TASK ITEM
Each line of the records is to be returned verbatim, with the images omitted.

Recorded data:
● ● ● ●

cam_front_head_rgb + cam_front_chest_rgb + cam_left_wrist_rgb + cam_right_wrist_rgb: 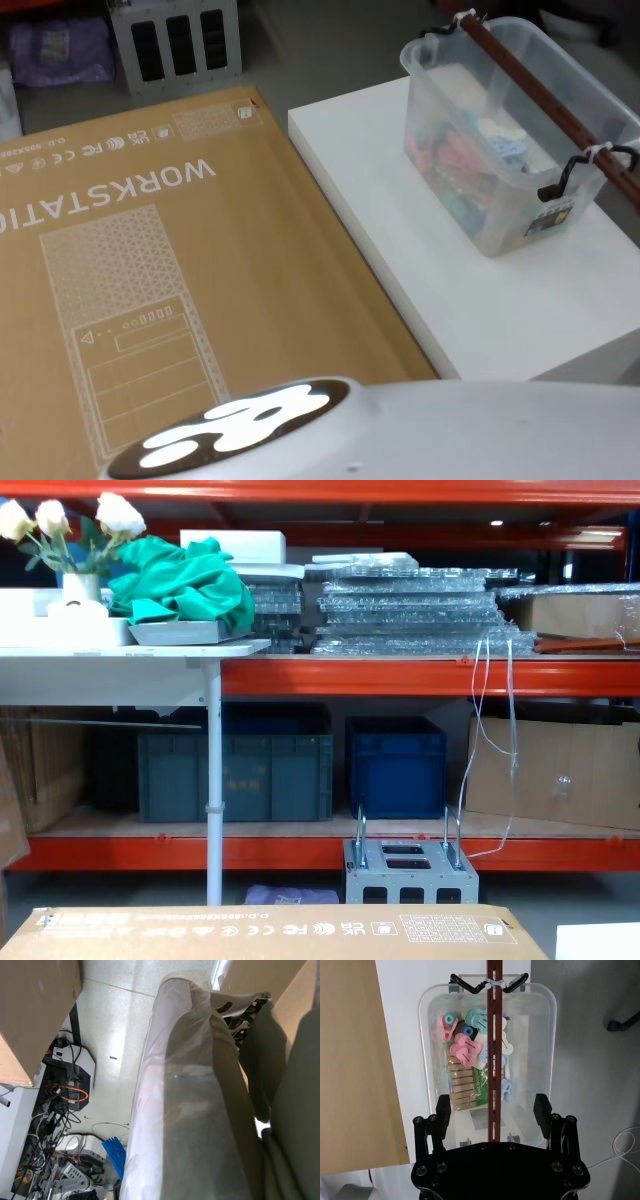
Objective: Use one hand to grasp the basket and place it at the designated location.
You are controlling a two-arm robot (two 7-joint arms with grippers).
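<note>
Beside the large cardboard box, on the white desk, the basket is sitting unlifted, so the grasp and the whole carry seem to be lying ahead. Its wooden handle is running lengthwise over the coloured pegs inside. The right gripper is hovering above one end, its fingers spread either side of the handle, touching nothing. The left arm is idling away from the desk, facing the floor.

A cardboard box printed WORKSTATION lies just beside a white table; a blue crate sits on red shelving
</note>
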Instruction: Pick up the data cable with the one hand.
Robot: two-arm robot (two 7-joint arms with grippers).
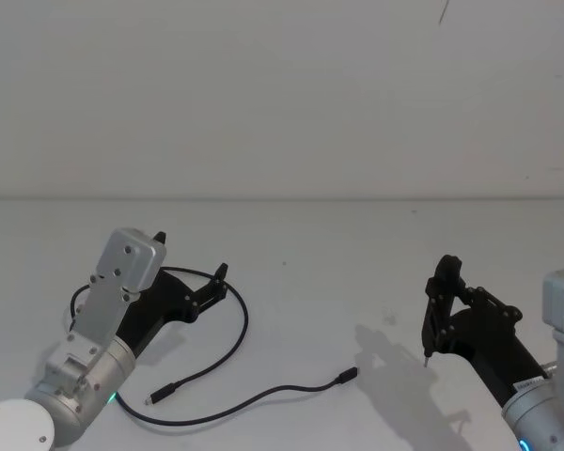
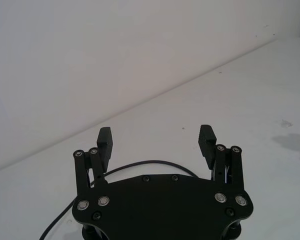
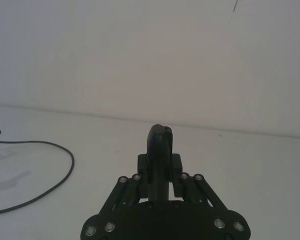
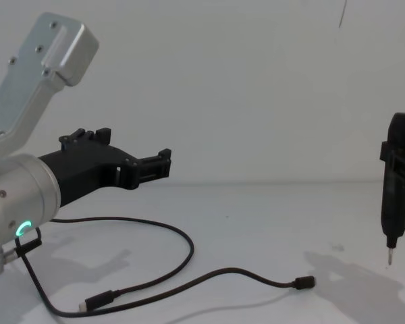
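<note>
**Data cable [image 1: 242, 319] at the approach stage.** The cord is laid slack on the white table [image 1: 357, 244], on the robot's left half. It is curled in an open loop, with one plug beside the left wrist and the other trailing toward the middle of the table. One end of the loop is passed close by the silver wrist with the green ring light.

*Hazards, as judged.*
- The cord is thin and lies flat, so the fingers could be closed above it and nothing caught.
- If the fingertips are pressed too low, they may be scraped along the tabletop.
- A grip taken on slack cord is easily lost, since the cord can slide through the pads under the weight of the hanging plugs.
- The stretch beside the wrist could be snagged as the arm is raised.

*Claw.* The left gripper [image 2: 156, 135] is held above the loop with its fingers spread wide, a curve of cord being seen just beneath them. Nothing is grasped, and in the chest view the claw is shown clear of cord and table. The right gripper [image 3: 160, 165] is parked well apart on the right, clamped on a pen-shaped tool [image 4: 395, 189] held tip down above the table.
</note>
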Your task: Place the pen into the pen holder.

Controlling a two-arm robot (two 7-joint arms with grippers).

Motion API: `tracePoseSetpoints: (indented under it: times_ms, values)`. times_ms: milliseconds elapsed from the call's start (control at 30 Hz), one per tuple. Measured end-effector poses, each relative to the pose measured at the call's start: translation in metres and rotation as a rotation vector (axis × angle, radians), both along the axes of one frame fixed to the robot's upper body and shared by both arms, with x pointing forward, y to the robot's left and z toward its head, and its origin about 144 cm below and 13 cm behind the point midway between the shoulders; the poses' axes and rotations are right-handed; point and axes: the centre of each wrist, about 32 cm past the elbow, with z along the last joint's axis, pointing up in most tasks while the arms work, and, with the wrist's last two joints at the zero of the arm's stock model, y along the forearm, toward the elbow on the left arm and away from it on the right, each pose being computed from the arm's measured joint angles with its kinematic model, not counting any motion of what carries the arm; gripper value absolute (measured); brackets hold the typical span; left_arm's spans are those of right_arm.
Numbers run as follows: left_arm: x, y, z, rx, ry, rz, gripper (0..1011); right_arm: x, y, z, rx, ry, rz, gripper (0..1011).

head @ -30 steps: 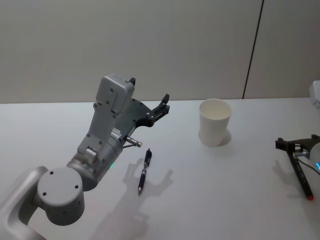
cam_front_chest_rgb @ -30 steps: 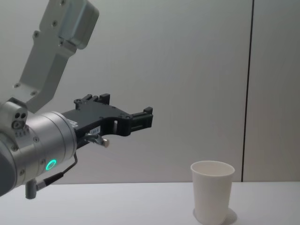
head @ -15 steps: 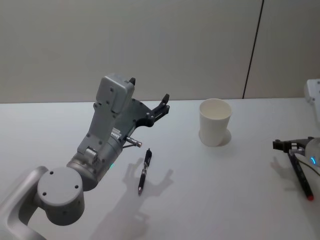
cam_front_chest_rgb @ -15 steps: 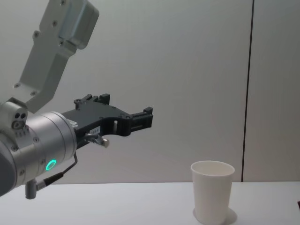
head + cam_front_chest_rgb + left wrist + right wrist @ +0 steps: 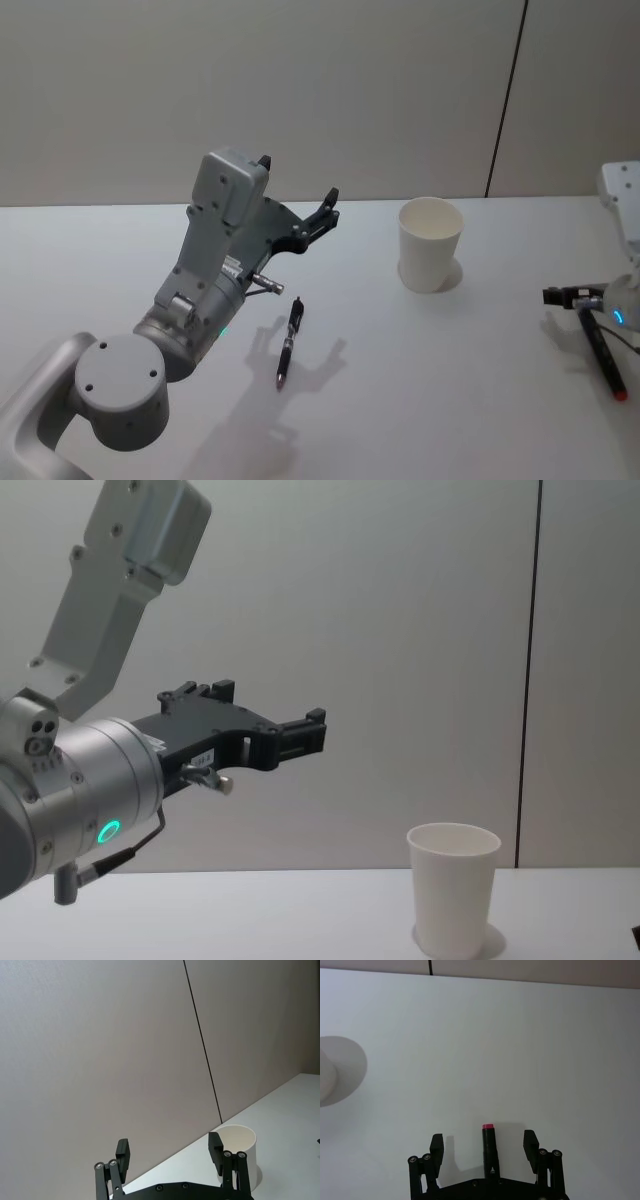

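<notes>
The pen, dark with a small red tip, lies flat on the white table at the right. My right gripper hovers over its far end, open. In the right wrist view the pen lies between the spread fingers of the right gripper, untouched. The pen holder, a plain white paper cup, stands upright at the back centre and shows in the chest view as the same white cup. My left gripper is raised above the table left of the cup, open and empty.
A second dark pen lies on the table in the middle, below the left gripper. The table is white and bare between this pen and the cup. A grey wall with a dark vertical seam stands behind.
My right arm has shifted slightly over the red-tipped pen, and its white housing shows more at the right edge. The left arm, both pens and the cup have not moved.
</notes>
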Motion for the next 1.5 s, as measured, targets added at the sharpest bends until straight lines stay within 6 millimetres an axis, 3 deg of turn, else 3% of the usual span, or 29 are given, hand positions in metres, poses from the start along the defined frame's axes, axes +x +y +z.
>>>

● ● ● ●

EXERCISE RESPONSE
cam_front_head_rgb + cam_front_chest_rgb + cam_left_wrist_rgb + cam_right_wrist_rgb: 
Objective: Use one hand to grasp the basket and place it at the designated location.
You are controlling a two-arm robot (two 7-joint arms with grippers).
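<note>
Beside the large cardboard box, on the white desk, the basket is sitting unlifted, so the grasp and the whole carry seem to be lying ahead. Its wooden handle is running lengthwise over the coloured pegs inside. The right gripper is hovering above one end, its fingers spread either side of the handle, touching nothing. The left arm is idling away from the desk, facing the floor.

A cardboard box printed WORKSTATION lies just beside a white table; a blue crate sits on red shelving
</note>
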Instruction: Pick up the data cable with the one hand.
Robot: two-arm robot (two 7-joint arms with grippers).
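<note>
**Data cable [image 1: 242, 319] at the approach stage.** The cord is laid slack on the white table [image 1: 357, 244], on the robot's left half. It is curled in an open loop, with one plug beside the left wrist and the other trailing toward the middle of the table. One end of the loop is passed close by the silver wrist with the green ring light.

*Hazards, as judged.*
- The cord is thin and lies flat, so the fingers could be closed above it and nothing caught.
- If the fingertips are pressed too low, they may be scraped along the tabletop.
- A grip taken on slack cord is easily lost, since the cord can slide through the pads under the weight of the hanging plugs.
- The stretch beside the wrist could be snagged as the arm is raised.

*Claw.* The left gripper [image 2: 156, 135] is held above the loop with its fingers spread wide, a curve of cord being seen just beneath them. Nothing is grasped, and in the chest view the claw is shown clear of cord and table. The right gripper [image 3: 160, 165] is parked well apart on the right, clamped on a pen-shaped tool [image 4: 395, 189] held tip down above the table.
</note>
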Your task: Place the pen into the pen holder.

Controlling a two-arm robot (two 7-joint arms with grippers).

Motion API: `tracePoseSetpoints: (indented under it: times_ms, values)`. times_ms: milliseconds elapsed from the call's start (control at 30 Hz), one per tuple. Measured end-effector poses, each relative to the pose measured at the call's start: translation in metres and rotation as a rotation vector (axis × angle, radians), both along the axes of one frame fixed to the robot's upper body and shared by both arms, with x pointing forward, y to the robot's left and z toward its head, and its origin about 144 cm below and 13 cm behind the point midway between the shoulders; the poses' axes and rotations are right-handed; point and axes: the centre of each wrist, about 32 cm past the elbow, with z along the last joint's axis, pointing up in most tasks while the arms work, and, with the wrist's last two joints at the zero of the arm's stock model, y along the forearm, toward the elbow on the left arm and away from it on the right, each pose being computed from the arm's measured joint angles with its kinematic model, not counting any motion of what carries the arm; gripper value absolute (measured); brackets hold the typical span; left_arm's spans are those of right_arm.
Numbers run as follows: left_arm: x, y, z, rx, ry, rz, gripper (0..1011); right_arm: x, y, z, rx, ry, rz, gripper (0..1011).

head @ -30 steps: 
cam_front_chest_rgb @ -30 steps: 
head @ -15 steps: 
cam_front_chest_rgb @ -15 steps: 
head + cam_front_chest_rgb + left wrist + right wrist @ +0 steps: 

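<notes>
The pen, dark with a small red tip, lies flat on the white table at the right. My right gripper hovers over its far end, open. In the right wrist view the pen lies between the spread fingers of the right gripper, untouched. The pen holder, a plain white paper cup, stands upright at the back centre and shows in the chest view as the same white cup. My left gripper is raised above the table left of the cup, open and empty.
A second dark pen lies on the table in the middle, below the left gripper. The table is white and bare between this pen and the cup. A grey wall with a dark vertical seam stands behind.
My right arm has shifted slightly over the red-tipped pen, and its white housing shows more at the right edge. The left arm, both pens and the cup have not moved.
</notes>
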Motion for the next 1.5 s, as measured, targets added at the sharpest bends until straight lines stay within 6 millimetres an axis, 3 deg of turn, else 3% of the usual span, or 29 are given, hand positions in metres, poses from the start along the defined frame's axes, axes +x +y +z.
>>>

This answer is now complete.